Problem requirements:
Retype the whole listing, please, keeping every line exact and dropping the pictures.

Input:
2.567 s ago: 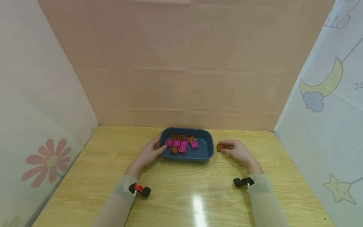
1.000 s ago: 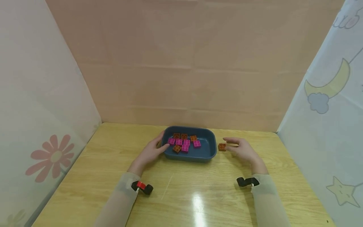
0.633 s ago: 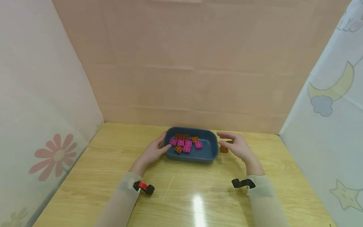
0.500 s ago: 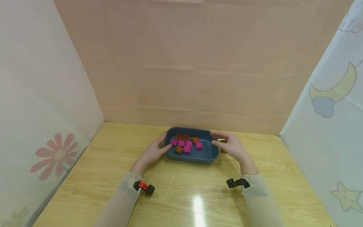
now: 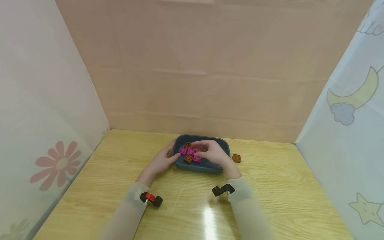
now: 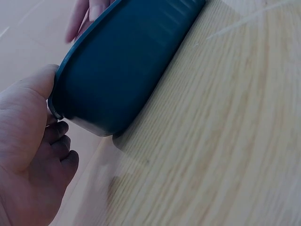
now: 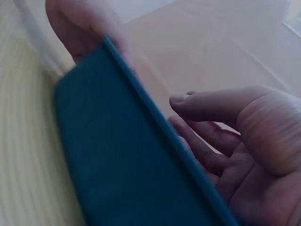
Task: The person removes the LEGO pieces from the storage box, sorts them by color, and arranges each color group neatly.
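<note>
A dark blue tray point(image 5: 199, 168) with pink bricks point(image 5: 183, 150) and brown-orange bricks point(image 5: 188, 158) lying in it rests on the table. At its left end my left hand point(image 5: 160, 163) holds the rim, thumb on top and fingers round the outside; the left wrist view shows this thumb point(image 6: 40, 84) on the edge. My right hand point(image 5: 213, 153) hovers over the tray's middle and covers some of the bricks. Thumb and fingers stand apart in the right wrist view, with nothing visible between them. One brown-orange brick point(image 5: 236, 158) sits on the table just right of the tray.
The wooden table point(image 5: 186, 206) ends at a peach-coloured back sheet point(image 5: 192, 83). Patterned white sheets point(image 5: 33, 83) border it on both sides. Each sleeve carries a small black wrist mount point(image 5: 223, 190).
My right hand has let go of the brown-orange brick beside the tray and moved left over the tray. The left hand stays at the tray's left end.
</note>
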Demonstrator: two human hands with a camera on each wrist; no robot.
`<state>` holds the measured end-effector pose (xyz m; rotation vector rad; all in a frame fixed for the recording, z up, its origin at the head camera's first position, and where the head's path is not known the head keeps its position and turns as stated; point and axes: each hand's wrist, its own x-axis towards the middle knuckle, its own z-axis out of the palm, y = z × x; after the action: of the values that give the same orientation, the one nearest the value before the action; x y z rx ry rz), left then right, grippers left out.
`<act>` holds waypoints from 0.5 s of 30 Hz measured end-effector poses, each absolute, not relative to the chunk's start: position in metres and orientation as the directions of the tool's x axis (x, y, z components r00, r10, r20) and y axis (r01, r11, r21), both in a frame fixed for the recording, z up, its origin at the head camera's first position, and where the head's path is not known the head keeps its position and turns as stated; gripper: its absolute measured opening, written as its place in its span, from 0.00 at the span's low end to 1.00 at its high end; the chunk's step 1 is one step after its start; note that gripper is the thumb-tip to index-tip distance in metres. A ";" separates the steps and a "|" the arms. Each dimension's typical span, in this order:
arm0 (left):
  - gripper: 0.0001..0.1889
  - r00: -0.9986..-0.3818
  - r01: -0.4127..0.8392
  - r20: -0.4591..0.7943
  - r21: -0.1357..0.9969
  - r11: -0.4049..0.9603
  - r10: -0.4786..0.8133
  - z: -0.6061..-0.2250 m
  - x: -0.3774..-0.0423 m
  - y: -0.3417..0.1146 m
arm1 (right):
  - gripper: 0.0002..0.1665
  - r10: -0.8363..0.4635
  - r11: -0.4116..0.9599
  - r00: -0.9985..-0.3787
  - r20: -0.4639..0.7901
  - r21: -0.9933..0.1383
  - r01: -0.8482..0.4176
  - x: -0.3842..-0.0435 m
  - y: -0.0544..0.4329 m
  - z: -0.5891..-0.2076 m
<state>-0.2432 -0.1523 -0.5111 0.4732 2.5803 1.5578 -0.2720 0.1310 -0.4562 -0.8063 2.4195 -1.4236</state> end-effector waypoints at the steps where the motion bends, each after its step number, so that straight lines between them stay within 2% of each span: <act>1: 0.42 -0.949 0.213 0.078 0.875 0.435 0.306 -0.511 -0.243 -0.153 | 0.25 -0.567 0.384 -0.820 0.076 -0.856 -0.345 -0.272 0.126 -0.457; 7: 0.42 -0.948 0.216 0.078 0.871 0.441 0.310 -0.510 -0.239 -0.154 | 0.24 -0.601 0.393 -0.797 0.051 -0.850 -0.351 -0.276 0.113 -0.474; 15: 0.42 -0.945 0.230 0.096 0.872 0.432 0.311 -0.508 -0.239 -0.154 | 0.23 -0.594 0.448 -0.803 0.043 -0.812 -0.375 -0.277 0.110 -0.478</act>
<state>-0.2392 -0.1538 -0.5081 0.4911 2.5900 1.5580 -0.2766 0.1099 -0.4781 -0.8385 2.4528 -1.2816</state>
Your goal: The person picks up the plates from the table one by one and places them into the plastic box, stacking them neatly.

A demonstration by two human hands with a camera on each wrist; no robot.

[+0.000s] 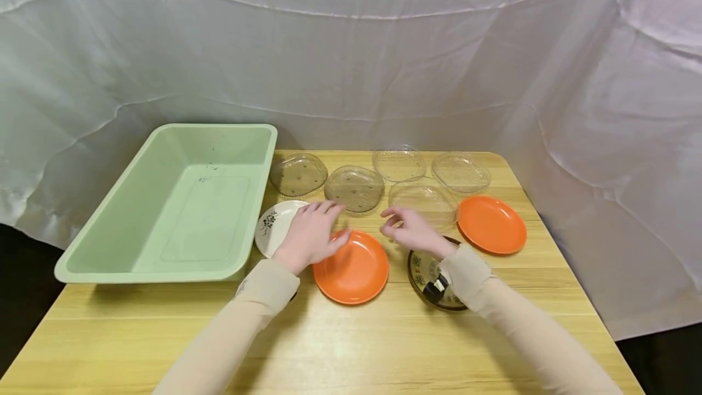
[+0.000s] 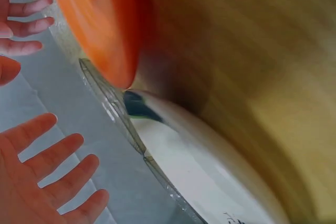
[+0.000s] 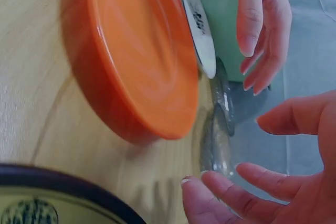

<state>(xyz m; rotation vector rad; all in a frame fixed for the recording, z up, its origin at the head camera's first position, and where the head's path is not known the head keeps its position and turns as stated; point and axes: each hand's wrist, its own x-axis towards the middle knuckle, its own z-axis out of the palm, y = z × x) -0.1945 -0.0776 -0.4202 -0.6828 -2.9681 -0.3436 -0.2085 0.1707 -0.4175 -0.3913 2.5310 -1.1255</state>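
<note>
My left hand hovers between a white plate with a dark sprig pattern and an orange plate, covering part of each. Its fingers are spread in the left wrist view, with nothing between them. To the right of the orange plate, my right hand hangs in the air, fingers loosely bent and holding nothing. Below that wrist lies a dark-rimmed patterned plate, partly hidden by the sleeve. Behind the hands are smoky clear dishes, one nearer and one farther left.
A large pale green basin takes up the table's left side. Thin clear dishes stand in a group at the back right, beside a second orange plate. A grey-white cloth hangs behind the wooden table.
</note>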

Task solution:
2.567 s ago: 
1.000 s ago: 
0.633 s ago: 
0.500 s ago: 
now: 
now: 
now: 
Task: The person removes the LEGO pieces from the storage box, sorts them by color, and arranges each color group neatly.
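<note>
A dark blue tray point(image 5: 199, 168) with pink bricks point(image 5: 183, 150) and brown-orange bricks point(image 5: 188, 158) lying in it rests on the table. At its left end my left hand point(image 5: 160, 163) holds the rim, thumb on top and fingers round the outside; the left wrist view shows this thumb point(image 6: 40, 84) on the edge. My right hand point(image 5: 213, 153) hovers over the tray's middle and covers some of the bricks. Thumb and fingers stand apart in the right wrist view, with nothing visible between them. One brown-orange brick point(image 5: 236, 158) sits on the table just right of the tray.
The wooden table point(image 5: 186, 206) ends at a peach-coloured back sheet point(image 5: 192, 83). Patterned white sheets point(image 5: 33, 83) border it on both sides. Each sleeve carries a small black wrist mount point(image 5: 223, 190).
My right hand has let go of the brown-orange brick beside the tray and moved left over the tray. The left hand stays at the tray's left end.
</note>
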Demonstrator: two human hands with a camera on each wrist; no robot.
`<state>` holds the measured end-effector pose (xyz m; rotation vector rad; all in a frame fixed for the recording, z up, its origin at the head camera's first position, and where the head's path is not known the head keeps its position and turns as stated; point and axes: each hand's wrist, its own x-axis towards the middle knuckle, its own z-axis out of the palm, y = z × x; after the action: of the values that give the same orientation, the one nearest the value before the action; x y z rx ry rz), left then right, grippers left out.
`<act>` holds waypoints from 0.5 s of 30 Hz measured end-effector poses, each absolute, not relative to the chunk's start: position in metres and orientation as the directions of the tool's x axis (x, y, z components r00, r10, r20) and y axis (r01, r11, r21), both in a frame fixed for the recording, z up, its origin at the head camera's first position, and where the head's path is not known the head keeps its position and turns as stated; gripper: its absolute measured opening, written as its place in its span, from 0.00 at the span's low end to 1.00 at its high end; the chunk's step 1 is one step after its start; note that gripper is the thumb-tip to index-tip distance in metres. A ";" separates the steps and a "|" the arms. Each dimension's typical span, in this order:
arm0 (left):
  - gripper: 0.0001..0.1889
  - r00: -0.9986..-0.3818
  - r01: -0.4127..0.8392
  - r20: -0.4591..0.7943
  - r21: -0.1357..0.9969
  - r11: -0.4049..0.9603
  - r10: -0.4786..0.8133
  - z: -0.6061..-0.2250 m
  - x: -0.3774..-0.0423 m
  - y: -0.3417..0.1146 m
arm1 (right):
  - gripper: 0.0002..0.1665
  - r10: -0.8363..0.4635
  - r11: -0.4116..0.9599
  - r00: -0.9985..-0.3787
  - r20: -0.4639..0.7901
  - r21: -0.9933..0.1383
  - r01: -0.8482..0.4176
  - x: -0.3842..-0.0435 m
  - y: -0.0544..0.4329 m
  - z: -0.5891..-0.2076 m
<state>-0.2432 -0.1523 -0.5111 0.4732 2.5803 1.5578 -0.2720 0.1310 -0.4562 -0.8063 2.4195 -1.4236</state> end-effector waypoints at the steps where the motion bends, each after its step number, so that straight lines between them stay within 2% of each span: <act>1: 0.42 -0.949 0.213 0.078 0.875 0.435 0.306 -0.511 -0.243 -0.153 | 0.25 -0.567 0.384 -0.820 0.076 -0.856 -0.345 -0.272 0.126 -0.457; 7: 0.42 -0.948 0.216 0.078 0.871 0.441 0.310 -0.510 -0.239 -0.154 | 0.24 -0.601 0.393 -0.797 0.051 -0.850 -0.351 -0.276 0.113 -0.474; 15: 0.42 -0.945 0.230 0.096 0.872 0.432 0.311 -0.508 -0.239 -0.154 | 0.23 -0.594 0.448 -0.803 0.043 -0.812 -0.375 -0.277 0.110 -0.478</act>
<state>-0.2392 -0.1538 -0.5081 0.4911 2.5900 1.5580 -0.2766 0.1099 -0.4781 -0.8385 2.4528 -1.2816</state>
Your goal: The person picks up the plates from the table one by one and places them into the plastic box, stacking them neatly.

A demonstration by two human hands with a camera on each wrist; no robot.

[+0.000s] 
[+0.000s] 
[+0.000s] 

<state>(xyz m; rotation vector rad; all in a frame fixed for the recording, z up, its origin at the head camera's first position, and where the head's path is not known the head keeps its position and turns as stated; point and axes: each hand's wrist, its own x-axis towards the middle knuckle, its own z-axis out of the palm, y = z × x) -0.1945 -0.0776 -0.4202 -0.6828 -2.9681 -0.3436 -0.2085 0.1707 -0.4175 -0.3913 2.5310 -1.1255</state>
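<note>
My left hand hovers between a white plate with a dark sprig pattern and an orange plate, covering part of each. Its fingers are spread in the left wrist view, with nothing between them. To the right of the orange plate, my right hand hangs in the air, fingers loosely bent and holding nothing. Below that wrist lies a dark-rimmed patterned plate, partly hidden by the sleeve. Behind the hands are smoky clear dishes, one nearer and one farther left.
A large pale green basin takes up the table's left side. Thin clear dishes stand in a group at the back right, beside a second orange plate. A grey-white cloth hangs behind the wooden table.
</note>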

The output is complete as it stands.